2. Arrange in a pleasing way (really, whatever looks good to you). You'll want 7 rows of eight squares.
3. Sew squares together. I go row by row and then sew rows together. Press each row before sewing it to another row. I like to press the seams in opposite directions for each row (so odd numbered rows press all seams to the left, even numbers to the right). When all rows are attached, press the entire thing--flannel stretches a bit so, while you don't have to baby it, be a bit careful not to stretch it out of wack.
4. If needed, clean up any edges that need to be evened back up with a small trim.

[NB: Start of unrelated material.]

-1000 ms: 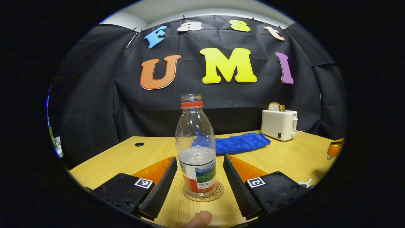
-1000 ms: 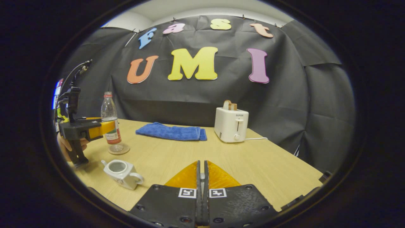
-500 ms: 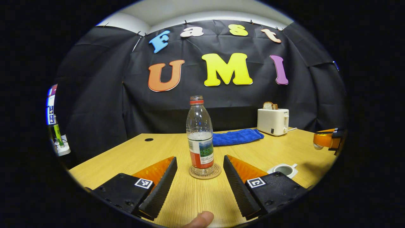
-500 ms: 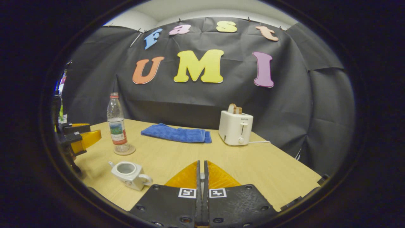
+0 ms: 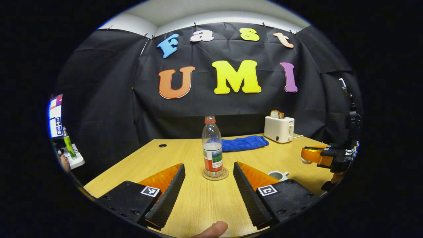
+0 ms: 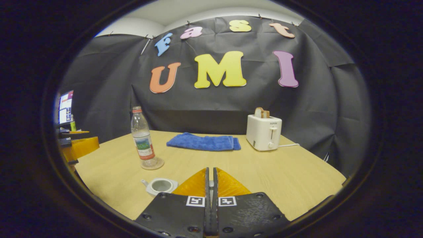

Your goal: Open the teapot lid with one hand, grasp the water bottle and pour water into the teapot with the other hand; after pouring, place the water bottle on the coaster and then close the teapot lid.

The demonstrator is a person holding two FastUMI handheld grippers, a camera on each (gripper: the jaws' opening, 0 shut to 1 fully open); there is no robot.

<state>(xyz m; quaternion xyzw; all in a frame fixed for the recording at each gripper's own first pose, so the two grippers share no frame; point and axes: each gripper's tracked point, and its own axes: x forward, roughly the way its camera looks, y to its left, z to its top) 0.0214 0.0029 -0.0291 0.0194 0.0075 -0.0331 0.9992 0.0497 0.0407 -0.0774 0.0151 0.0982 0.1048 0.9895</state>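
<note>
left tool (image 5: 209, 191) open, backed away from clear plastic water bottle (image 5: 212, 150), now standing on round coaster (image 5: 215, 174); right tool (image 6: 210, 191) pinched closed (contents unclear); white teapot (image 6: 161, 185) still lidless, closing remains.

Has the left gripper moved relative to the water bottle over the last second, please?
Yes. The left gripper has backed straight away from the water bottle, which stands on its coaster, now well ahead of the open fingers instead of between them.

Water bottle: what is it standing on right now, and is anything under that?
The water bottle stands upright on a round coaster, which lies flat on the wooden table. The coaster's middle is covered by the bottle's base, so that part cannot be seen.
</note>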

You want nice straight edges.
5. Cut out the backing. For this one I used a 22 inch x 25 inch piece of flannel. When working with flannel, because it does stretch, I like to give myself a little extra wiggle room and then trim the small excess off.
6. Sew the backing and front together--right sides facing in. Leave a 4-6 inch opening on one side--doesn't really matter which (if you have bigger hands you'll need the 6 inches). Once sewn, turn right side out. Push out corners with a non-sharp item like a turning stick, bodkin, crochet hook, etc. so you have nice corners. Press.
7. At the opening, turn in the seam allowance and pin closed. At this point you can sew the opening closed with something like a whipstitch, slipstitch or really any one that you prefer. I use a kind of running stitch that goes between the layers so it doesn't show as much. Mostly, you just want the edge sewn closed without stitches showing on the top and bottom.
8. Topstitch around the edge of the blanket. Give it a final press and done!
See how easy it was! If you use scraps like I did, it doesn't cost much either. I spent less than $4 at Walmart for the backing flannel (hey, this is a kid's doll blanket, not an heirloom) and only used part of the yard. The rest was fabric from the scrap bag and thread I already had on hand.
This makes a great little gift for a child to wrap their baby doll in or for little ones a carry around blanket for themselves, and if you're just beginning to sew, don't worry--children don't notice if it isn't perfect, they just notice that you gave them something wonderful.